At its August Churchwide Assembly, the Evangelical Lutheran Church in America announced that income was down $850,000 compared to the first six months of last year. The ELCA reduced its operating budget by a million dollars to $74.9 million.
The United Methodist Church’s chief finance agency announced in July that contributions for the first half of 1993 had dropped by $1.2 million compared to last year. Similar financial woes have plagued the Episcopal Church of late, the Presbyterian Church (USA) (PCUSA), and the Southern Baptist Convention (SBC).
In 1991, the PCUSA’s highest governing body passed a measure calling for a balanced budget by 1995. But by 1992, it was clear that the church, short of drastic action, would run out of reserves by the end of this year. Drastic action came a few months ago in the form of a $7 million budget slash (to about $103 million), resulting in staff reductions of 25 percent at the denomination’s Louisville headquarters.

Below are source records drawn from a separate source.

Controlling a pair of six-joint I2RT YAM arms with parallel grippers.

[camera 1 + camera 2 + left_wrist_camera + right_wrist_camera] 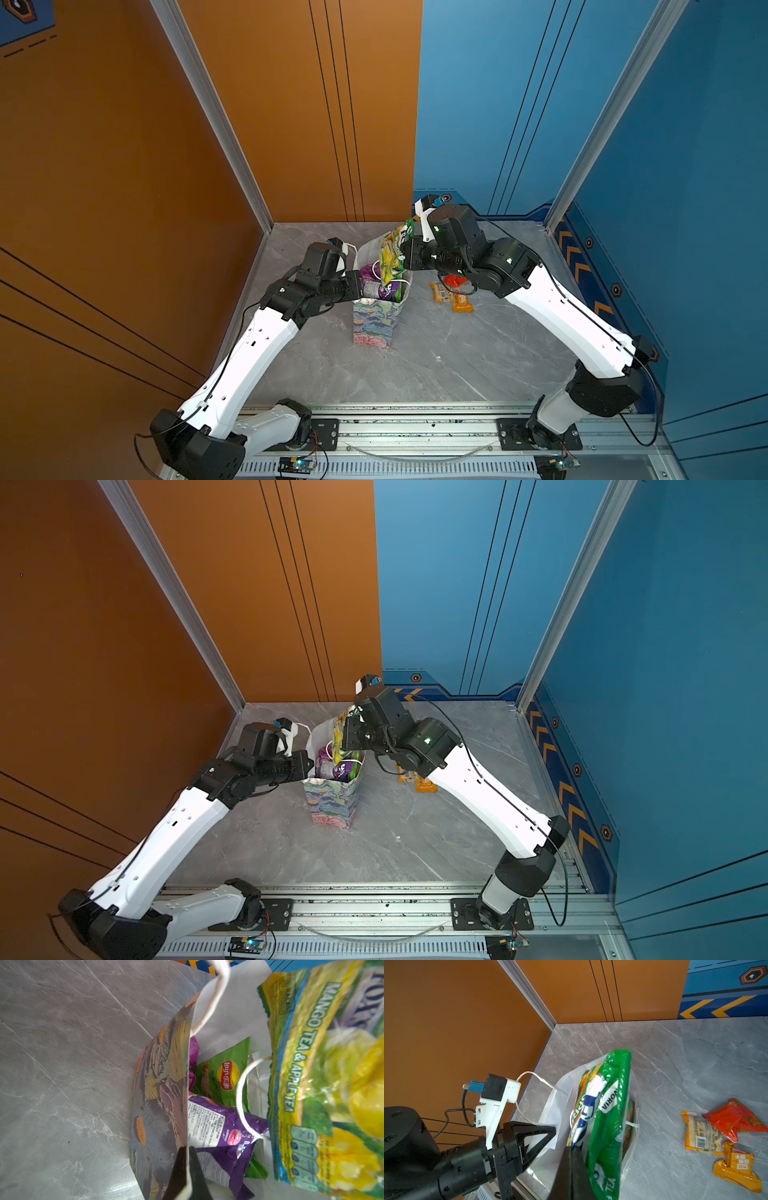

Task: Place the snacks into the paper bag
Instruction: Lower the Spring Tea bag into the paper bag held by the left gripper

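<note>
Both top views: the pastel floral paper bag (376, 322) stood near the grey table's (436, 365) far edge. Left wrist view: the left gripper (188, 1167) pinched its rim, with a green packet (225, 1076) and a purple packet (220, 1126) already inside. Right wrist view: the right gripper (572, 1157) clamped a crinkly yellow-green packet (610, 1105) at the mouth. Three small red and orange packets (735, 1120) waited on the table.

Floral paper bag (376, 322) upright, part-filled — yellow-green lemon packet (392, 259) at its mouth; three small packets (702, 1132) outside.
</note>
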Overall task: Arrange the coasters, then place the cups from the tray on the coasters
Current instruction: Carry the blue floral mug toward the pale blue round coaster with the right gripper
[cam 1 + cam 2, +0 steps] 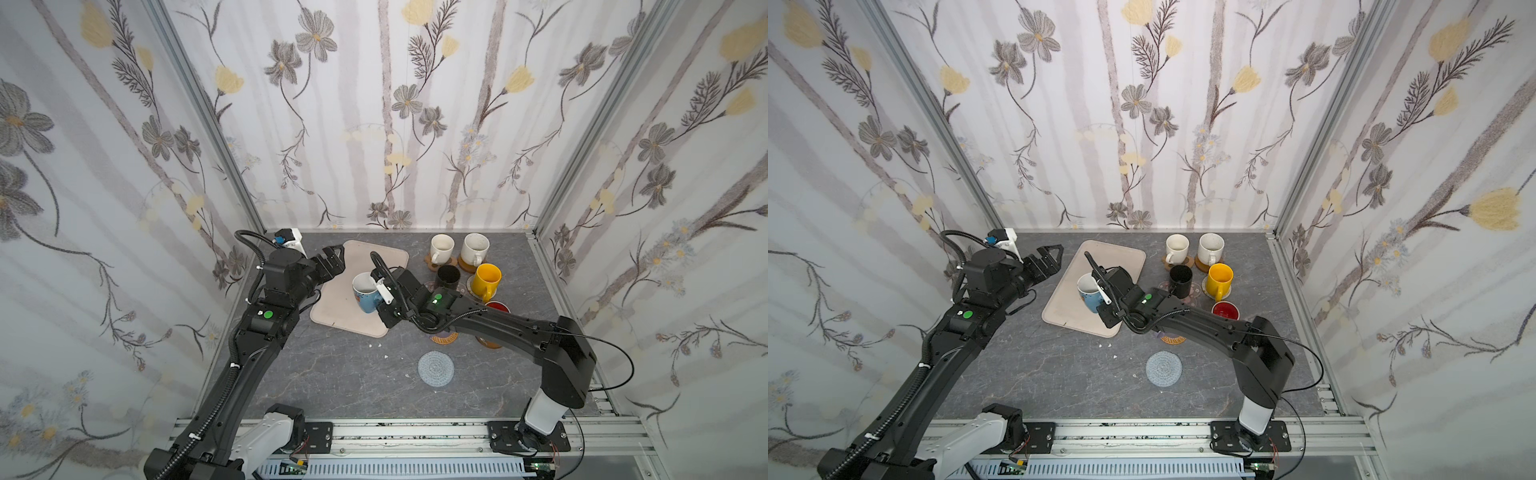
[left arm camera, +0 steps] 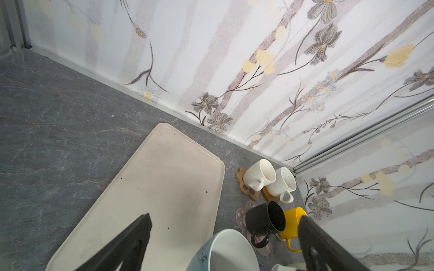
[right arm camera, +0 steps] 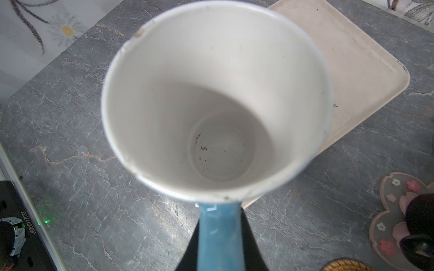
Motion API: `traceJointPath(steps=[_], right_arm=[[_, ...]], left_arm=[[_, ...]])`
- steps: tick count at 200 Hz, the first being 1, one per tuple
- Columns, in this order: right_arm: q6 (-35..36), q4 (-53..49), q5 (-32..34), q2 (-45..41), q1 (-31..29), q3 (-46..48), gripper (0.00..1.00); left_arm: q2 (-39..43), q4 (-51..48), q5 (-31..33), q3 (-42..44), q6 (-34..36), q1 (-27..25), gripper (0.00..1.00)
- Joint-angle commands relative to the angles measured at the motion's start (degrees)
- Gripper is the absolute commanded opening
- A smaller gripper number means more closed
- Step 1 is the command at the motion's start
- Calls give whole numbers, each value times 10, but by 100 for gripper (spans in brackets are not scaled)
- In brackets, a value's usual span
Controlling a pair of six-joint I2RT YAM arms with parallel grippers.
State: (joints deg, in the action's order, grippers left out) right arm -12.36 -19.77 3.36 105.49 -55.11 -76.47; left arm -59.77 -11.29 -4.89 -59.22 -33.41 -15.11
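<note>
My right gripper is shut on the handle of the light blue cup, which hangs tilted just above the beige tray. The tray is otherwise bare. My left gripper stands open over the tray's far left edge, holding nothing. At the back right, the cream cup, speckled cup, black cup and yellow cup sit on coasters. A grey-blue crocheted coaster lies bare in front. The rattan coaster is partly under my right arm.
A cup with a red inside stands right of my right arm. The pink blossom coaster lies under the black cup. Flowered walls close in the back and both sides. Small white crumbs lie near the tray's front edge.
</note>
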Motion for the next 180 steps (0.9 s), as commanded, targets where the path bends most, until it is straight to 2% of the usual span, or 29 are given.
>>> traceJointPath(steps=[1,51,97,143,180], right_arm=[[3,61,2,-47,1,49,0],[0,85,11,-187,1,193,0],[-9,88,20,-287,0,279,0],[-30,106,45,-368,-12,367,0],[-53,82,72,-407,-28,409,0]], left_arm=[[-15,14,21,-16,9,-17,100],[-53,19,54,-28,11,-65,100],[-75,32,70,-26,8,-95,100],[-90,45,79,-19,6,-113,100],[-92,51,82,-13,8,-117,100]])
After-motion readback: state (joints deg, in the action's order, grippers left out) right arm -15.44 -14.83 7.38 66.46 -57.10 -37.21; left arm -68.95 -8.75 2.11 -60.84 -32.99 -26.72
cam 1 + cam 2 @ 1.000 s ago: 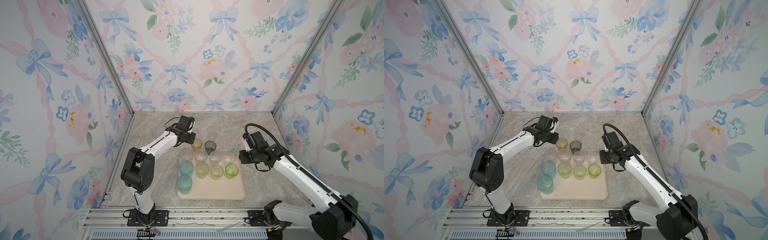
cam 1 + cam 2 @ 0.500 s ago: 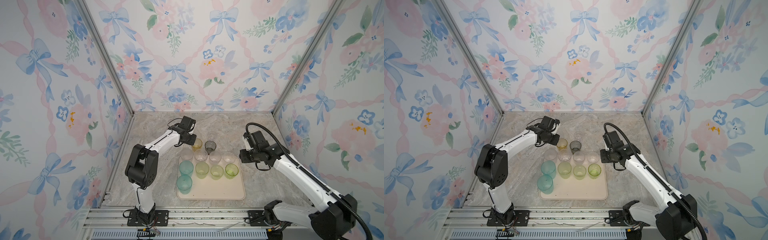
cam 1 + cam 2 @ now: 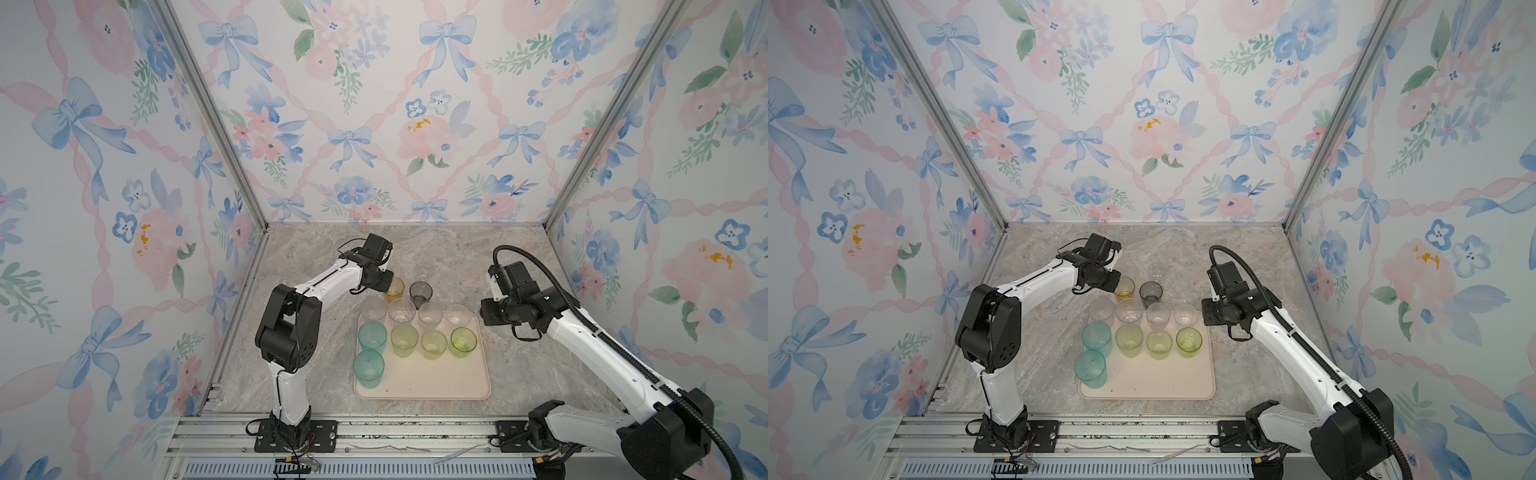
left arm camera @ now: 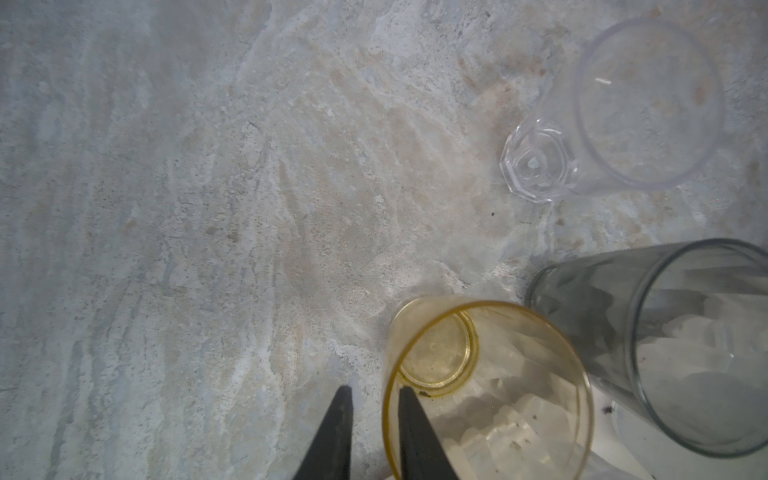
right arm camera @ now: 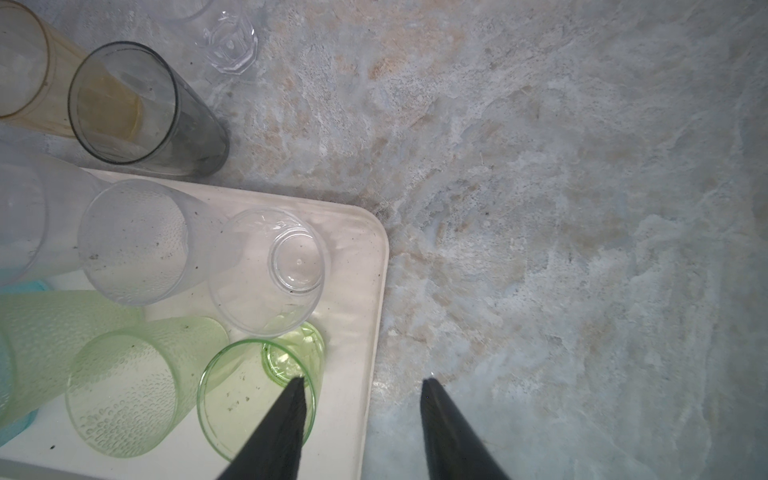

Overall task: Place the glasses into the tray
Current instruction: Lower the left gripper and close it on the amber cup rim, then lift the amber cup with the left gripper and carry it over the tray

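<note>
Straddling amber glass (image 4: 490, 399) rim, left pincer (image 4: 374, 390).

Both top views: a stereo pair mounted high at the front, angled down toward the back wall (image 3: 374, 124). They sit far off, take in the whole bench (image 3: 457, 257), and are nearly identical.

Left wrist cam: close, looking down past the left end effector (image 4: 374, 390) at the amber glass (image 4: 486, 390) and grey glass (image 4: 665, 345).

Right wrist cam: close, looking down past the right end effector (image 5: 365, 380) over a tray (image 5: 376, 291) corner. It shares the amber and grey glasses with the left wrist cam.
</note>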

The SBC, during the first 10 months of its 1992–93 fiscal year, experienced a decline of $1.8 million, or about 1.5 percent, in giving to its Cooperative Program, a common pool that finances SBC major missions, education, and administrative efforts. Last year’s Lottie Moon Christian offering, the major source of support for SBC foreign missions, was down from the previous year, only the second time that has happened since the Great Depression.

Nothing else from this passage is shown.